= Stephen J. Edberg =

American scientist (born 1952)

Stephen J. Edberg (born 1952) is a retired scientist formerly at NASA's Jet Propulsion Laboratory. He is known for promoting collaborative efforts between amateur and professional astronomers. A professional astronomer since 1970, Edberg still considers himself to be an active amateur astronomer as well and is an active astronomical observer, photographer, and telescope maker. His pre-retirement career closed serving as staff astronomer for the Solar System Exploration website posted by NASA Headquarters and as staff scientist for earth science communication and for exoplanet Exploration communication.

During his college (University of California, Santa Cruz) and graduate school (University of California, San Diego and UCLA) years, he observed the Sun at observatories in Colorado, Arizona, California, Hawaii, and New Mexico, studying magnetic fields in active regions, prominences, and the solar corona. He also investigated extragalactic objects from Siding Spring Observatory and the Australian National Radio Astronomy Observatory. He began working full-time at San Fernando Observatory in 1978 before moving to NASA’s Jet Propulsion Laboratory in 1979.

While a project Investigation Scientist at JPL, he has worked on Galileo, Cassini, Comet Rendezvous/Asteroid Flyby, and also as System Scientist and Science Office Manager on the Space Interferometry Mission. His experience includes the science aspects of a space project from early development through flight operations. He has specified science requirements for spacecraft early in the design phase, coordinated competing science investigations during the planning stages, and has planned and prepared instruction sets for measurements executed by robotic spacecraft in flight.

Edberg organized and led the Amateur Observation Network of NASA’s International Halley Watch (IHW). He was responsible for engaging the amateur community, creating a guide on how to make scientific observations and standardized forms for submitting data, and publishing the data acquired by the amateur community.

Until his retirement from the organization in 2014, Edberg served as Executive Director of non-profit Riverside Telescope Makers Conference, Inc., leading the team that brings the annual RTMC Astronomy Expo, held each May in Big Bear, California, to hundreds of amateur astronomers from across the western USA and beyond from 1993-2014.

Edberg has a strong interest in bringing astronomy into the classroom and has published numerous classroom activities related to planetary science, space science, and astronomy.
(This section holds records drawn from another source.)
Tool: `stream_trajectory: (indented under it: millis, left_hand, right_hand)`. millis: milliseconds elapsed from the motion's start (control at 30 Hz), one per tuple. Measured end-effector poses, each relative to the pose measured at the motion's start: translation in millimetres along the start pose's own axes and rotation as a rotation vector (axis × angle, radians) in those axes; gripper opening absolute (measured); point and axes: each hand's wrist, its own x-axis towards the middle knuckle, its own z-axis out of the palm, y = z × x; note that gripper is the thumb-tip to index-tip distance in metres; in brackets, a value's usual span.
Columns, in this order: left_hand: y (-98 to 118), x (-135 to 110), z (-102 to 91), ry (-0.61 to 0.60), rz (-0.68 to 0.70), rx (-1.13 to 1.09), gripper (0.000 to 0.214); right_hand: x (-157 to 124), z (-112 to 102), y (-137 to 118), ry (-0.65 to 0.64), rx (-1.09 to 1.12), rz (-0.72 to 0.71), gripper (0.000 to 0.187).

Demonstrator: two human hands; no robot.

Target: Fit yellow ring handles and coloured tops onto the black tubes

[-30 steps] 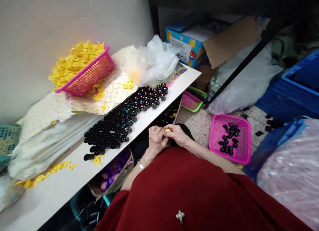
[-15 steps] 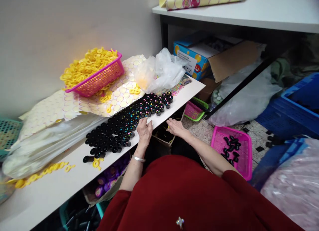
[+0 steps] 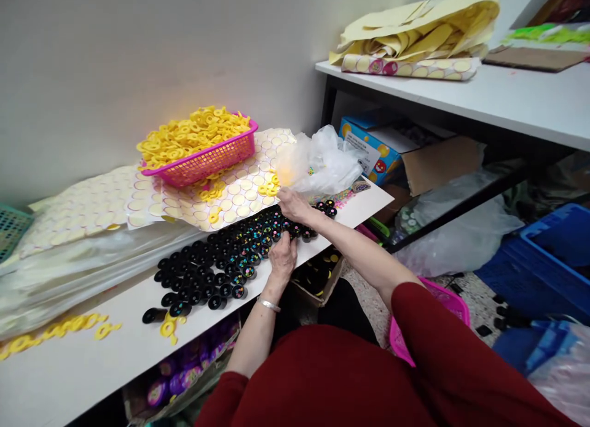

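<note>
Many small black tubs (image 3: 203,273) stand packed in rows on the white table, several with coloured beads inside. My left hand (image 3: 283,256) is at the front edge of these rows, its fingers curled closed against the tubs; what they hold is hidden. Across the rows reaches my right hand (image 3: 295,206), fingers bent together beside a few loose yellow ring-shaped pieces (image 3: 268,185) on the printed sheet (image 3: 237,190). Whatever it pinches cannot be made out. A pink basket (image 3: 207,161) heaped with yellow ring pieces (image 3: 193,135) rests on the sheet behind.
A clear plastic bag (image 3: 329,160) lies right of the sheet. More yellow pieces (image 3: 69,329) lie at the table's left. Below the front edge stands a box of black and yellow pieces (image 3: 318,273). A pink basket (image 3: 403,338) is on the floor; a higher table (image 3: 520,104) stands right.
My right hand has moved from over the box below the table edge to beyond the tubs, near the yellow pieces. My left hand stays along the tubs' front edge. The view has shifted.
</note>
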Motion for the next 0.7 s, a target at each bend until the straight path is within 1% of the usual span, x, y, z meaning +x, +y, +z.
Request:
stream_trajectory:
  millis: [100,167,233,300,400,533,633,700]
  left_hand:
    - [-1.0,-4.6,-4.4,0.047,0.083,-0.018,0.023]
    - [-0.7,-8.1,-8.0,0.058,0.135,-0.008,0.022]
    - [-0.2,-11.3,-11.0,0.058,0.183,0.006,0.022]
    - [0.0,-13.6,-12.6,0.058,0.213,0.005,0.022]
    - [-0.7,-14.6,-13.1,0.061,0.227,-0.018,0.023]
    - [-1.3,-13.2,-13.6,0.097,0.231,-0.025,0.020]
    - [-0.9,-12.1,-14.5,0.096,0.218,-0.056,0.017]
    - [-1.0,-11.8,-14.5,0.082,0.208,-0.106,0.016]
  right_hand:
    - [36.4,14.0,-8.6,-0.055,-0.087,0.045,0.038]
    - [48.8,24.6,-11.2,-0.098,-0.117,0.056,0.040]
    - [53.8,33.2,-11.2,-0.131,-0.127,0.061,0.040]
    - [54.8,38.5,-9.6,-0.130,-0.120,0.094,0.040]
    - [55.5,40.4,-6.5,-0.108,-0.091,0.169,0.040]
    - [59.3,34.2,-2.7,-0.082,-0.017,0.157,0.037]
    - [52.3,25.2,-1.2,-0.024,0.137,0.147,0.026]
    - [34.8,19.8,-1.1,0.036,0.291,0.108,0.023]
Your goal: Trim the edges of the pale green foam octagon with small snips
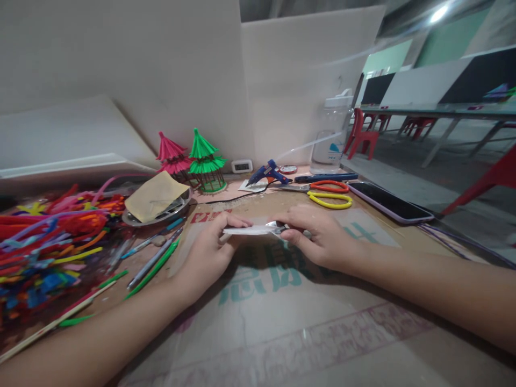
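A thin, flat white piece is held level between my two hands, over the printed cardboard. My left hand grips its left end, thumb below and fingers on top. At the right end, my right hand is closed on a small shiny silver-and-dark part, whose kind I cannot make out. Beyond the hands lie scissors with red and yellow handles and a blue glue gun.
Colourful pipe cleaners heap at the left, beside a metal dish with yellow sandpaper-like sheet. Pink and green pagoda-like models stand behind. A phone, clear bottle and blue cutter-like tool are at the right.
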Motion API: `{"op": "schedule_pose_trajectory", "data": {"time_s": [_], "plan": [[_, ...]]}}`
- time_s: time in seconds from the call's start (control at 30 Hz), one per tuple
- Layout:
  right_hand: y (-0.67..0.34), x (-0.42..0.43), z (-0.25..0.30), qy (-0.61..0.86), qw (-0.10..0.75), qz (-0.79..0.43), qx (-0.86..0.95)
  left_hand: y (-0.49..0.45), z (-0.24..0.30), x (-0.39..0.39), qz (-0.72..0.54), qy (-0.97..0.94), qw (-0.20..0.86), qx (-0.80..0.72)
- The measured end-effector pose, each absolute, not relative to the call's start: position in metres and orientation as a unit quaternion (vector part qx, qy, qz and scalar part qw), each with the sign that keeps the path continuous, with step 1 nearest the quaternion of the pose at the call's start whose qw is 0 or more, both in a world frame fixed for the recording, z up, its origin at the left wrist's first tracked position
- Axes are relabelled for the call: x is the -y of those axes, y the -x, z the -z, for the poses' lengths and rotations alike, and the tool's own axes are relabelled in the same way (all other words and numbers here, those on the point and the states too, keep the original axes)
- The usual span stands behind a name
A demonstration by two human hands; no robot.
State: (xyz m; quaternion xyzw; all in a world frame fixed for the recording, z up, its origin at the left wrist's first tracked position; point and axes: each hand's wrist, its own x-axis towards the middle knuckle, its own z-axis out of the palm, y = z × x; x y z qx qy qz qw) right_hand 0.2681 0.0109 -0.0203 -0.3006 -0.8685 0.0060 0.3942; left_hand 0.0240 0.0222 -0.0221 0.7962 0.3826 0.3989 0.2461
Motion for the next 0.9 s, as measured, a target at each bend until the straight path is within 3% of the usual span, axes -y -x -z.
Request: {"op": "schedule_pose_trajectory", "data": {"time_s": [0.9], "plan": [[-0.2672, -0.0083, 0.0206, 0.309, 0.403, -0.034, 0.861, -0.0255, 0.0188, -0.0172, -0.399, -0.811, 0.19, -0.383]]}}
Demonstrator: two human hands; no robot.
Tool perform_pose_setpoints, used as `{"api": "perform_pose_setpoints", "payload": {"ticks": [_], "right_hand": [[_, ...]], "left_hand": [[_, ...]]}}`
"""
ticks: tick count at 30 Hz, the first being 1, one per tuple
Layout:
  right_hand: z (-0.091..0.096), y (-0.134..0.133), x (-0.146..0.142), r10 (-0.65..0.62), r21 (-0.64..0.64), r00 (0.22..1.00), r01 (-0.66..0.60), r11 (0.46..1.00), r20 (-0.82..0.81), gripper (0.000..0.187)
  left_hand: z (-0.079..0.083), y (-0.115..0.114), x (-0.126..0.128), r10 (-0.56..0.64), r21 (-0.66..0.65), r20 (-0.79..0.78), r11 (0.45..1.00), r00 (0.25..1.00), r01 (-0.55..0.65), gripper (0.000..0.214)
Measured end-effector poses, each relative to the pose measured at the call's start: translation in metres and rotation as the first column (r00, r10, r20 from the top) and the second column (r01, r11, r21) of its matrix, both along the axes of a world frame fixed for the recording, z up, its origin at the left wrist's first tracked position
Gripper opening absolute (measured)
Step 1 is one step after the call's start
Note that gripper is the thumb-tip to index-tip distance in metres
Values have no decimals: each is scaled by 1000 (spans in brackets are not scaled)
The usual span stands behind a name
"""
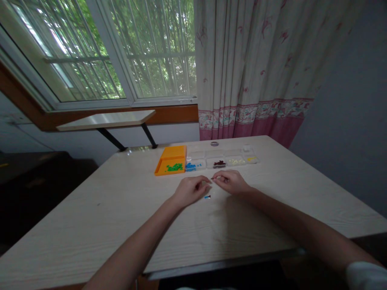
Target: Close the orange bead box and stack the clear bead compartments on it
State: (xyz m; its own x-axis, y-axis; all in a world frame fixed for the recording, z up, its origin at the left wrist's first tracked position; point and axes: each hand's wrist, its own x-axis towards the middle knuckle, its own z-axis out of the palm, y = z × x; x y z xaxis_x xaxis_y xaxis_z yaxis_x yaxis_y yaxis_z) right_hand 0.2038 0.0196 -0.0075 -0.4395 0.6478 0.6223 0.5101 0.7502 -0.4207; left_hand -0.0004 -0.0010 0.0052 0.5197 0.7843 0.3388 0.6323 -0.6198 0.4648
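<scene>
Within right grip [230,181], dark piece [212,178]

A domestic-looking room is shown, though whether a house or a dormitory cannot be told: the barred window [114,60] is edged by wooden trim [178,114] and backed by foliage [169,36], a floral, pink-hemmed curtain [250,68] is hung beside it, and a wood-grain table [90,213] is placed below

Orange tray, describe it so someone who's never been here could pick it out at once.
On the pale table below the window, look just beyond the left hand. At the left end of a row of clear containers sits the orange tray, set apart by its opaque colour and green pieces.
</scene>
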Motion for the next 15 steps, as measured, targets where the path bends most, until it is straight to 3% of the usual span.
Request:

This includes NASA Educational Briefs and other activities found at Practical Uses of Math and Science. Edberg is also a credentialed part-time vocational teacher in Aerospace Studies in California, having taught astronomy at La Cañada High School for about 20 years starting in 1993.

Edberg’s photography, research, instruments, and writing have appeared in Solar Physics, The Astrophysical Journal, Space Science Reviews, and in other professional journals, NASA Facts, and in Sky and Telescope, Astronomy, Telescope Making, Griffith Observer, Sky and Space, Journal of the British Astronomical Association, Weather, Rangefinder, and other periodicals, and in several books including Collins’ how to identify Night Sky, Wild Guide Night Sky, Collins Guide to the Night Sky, and Gem Weather Photoguide. He co-authored with David H. Levy Observing Comets, Asteroids, Meteors, and the Zodiacal Light, published by Cambridge University Press.

In 1987 he was honored by the International Astronomical Union with the naming of Minor planet 3672 Stevedberg (1985 QQ) for his long commitment in bringing amateur and professional astronomers together. The citation was prepared by David H. Levy at the request of the discoverer Edward Bowell of Lowell Observatory. Edberg has been awarded a NASA Exceptional Service Medal and JPL Award for Excellence for his work in outreach. Carter Observatory in New Zealand named him Carter Memorial Lecturer in 2001 and he was an American Institute of Aeronautics and Astronautics Distinguished Lecturer from 1996-2003.